▸ **Work request**: In the entries below, spot each line with the word "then" and copy it.

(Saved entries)
########################################

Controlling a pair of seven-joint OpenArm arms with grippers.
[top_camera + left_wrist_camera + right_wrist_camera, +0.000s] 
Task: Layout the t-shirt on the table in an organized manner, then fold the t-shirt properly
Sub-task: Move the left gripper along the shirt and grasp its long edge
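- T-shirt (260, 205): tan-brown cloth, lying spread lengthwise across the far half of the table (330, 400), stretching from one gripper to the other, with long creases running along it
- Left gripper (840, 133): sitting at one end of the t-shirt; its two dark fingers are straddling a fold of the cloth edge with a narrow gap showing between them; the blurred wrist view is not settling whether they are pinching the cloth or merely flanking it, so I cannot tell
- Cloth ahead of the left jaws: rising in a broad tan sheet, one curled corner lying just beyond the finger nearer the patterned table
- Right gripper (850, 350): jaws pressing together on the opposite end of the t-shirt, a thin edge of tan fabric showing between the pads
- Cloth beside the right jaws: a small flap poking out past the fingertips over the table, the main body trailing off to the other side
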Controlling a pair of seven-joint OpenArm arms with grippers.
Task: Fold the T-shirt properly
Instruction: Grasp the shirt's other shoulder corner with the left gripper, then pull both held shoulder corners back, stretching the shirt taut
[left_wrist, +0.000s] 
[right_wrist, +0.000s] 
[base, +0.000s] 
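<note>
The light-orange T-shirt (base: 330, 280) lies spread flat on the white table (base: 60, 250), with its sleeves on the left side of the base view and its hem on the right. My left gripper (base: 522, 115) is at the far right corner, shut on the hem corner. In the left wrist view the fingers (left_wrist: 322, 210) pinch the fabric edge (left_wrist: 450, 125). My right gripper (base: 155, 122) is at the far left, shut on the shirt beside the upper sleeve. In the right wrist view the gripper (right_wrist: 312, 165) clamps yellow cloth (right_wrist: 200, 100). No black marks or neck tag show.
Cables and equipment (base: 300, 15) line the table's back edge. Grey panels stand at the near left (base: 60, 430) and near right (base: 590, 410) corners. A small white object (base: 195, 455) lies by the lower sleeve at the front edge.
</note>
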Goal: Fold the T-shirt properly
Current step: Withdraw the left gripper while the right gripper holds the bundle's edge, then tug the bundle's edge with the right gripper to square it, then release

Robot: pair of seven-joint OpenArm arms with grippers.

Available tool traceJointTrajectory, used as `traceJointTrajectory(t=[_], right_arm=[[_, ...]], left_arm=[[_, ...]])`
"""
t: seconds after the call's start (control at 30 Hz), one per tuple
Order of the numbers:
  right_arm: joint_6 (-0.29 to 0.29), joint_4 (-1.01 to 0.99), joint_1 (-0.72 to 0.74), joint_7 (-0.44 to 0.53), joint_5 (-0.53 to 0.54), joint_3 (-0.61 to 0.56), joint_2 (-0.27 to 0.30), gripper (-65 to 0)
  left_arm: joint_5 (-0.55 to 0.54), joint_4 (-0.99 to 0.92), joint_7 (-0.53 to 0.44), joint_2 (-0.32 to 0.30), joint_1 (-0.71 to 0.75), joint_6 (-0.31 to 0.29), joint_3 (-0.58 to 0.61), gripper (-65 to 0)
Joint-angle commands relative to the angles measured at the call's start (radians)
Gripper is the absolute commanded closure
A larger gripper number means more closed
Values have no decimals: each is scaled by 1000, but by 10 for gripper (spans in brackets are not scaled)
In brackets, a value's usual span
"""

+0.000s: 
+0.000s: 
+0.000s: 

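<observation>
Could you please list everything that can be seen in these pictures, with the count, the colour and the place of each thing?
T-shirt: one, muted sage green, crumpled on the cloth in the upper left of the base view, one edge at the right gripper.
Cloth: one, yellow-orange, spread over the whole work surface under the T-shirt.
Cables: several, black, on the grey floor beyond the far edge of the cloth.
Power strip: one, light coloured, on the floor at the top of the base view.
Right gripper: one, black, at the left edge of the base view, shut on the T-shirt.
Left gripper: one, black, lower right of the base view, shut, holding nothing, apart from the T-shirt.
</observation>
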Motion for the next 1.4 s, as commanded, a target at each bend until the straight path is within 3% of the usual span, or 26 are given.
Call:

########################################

▸ **Task output**:
Task: Layout the t-shirt on the table in an organized manner, then fold the t-shirt properly
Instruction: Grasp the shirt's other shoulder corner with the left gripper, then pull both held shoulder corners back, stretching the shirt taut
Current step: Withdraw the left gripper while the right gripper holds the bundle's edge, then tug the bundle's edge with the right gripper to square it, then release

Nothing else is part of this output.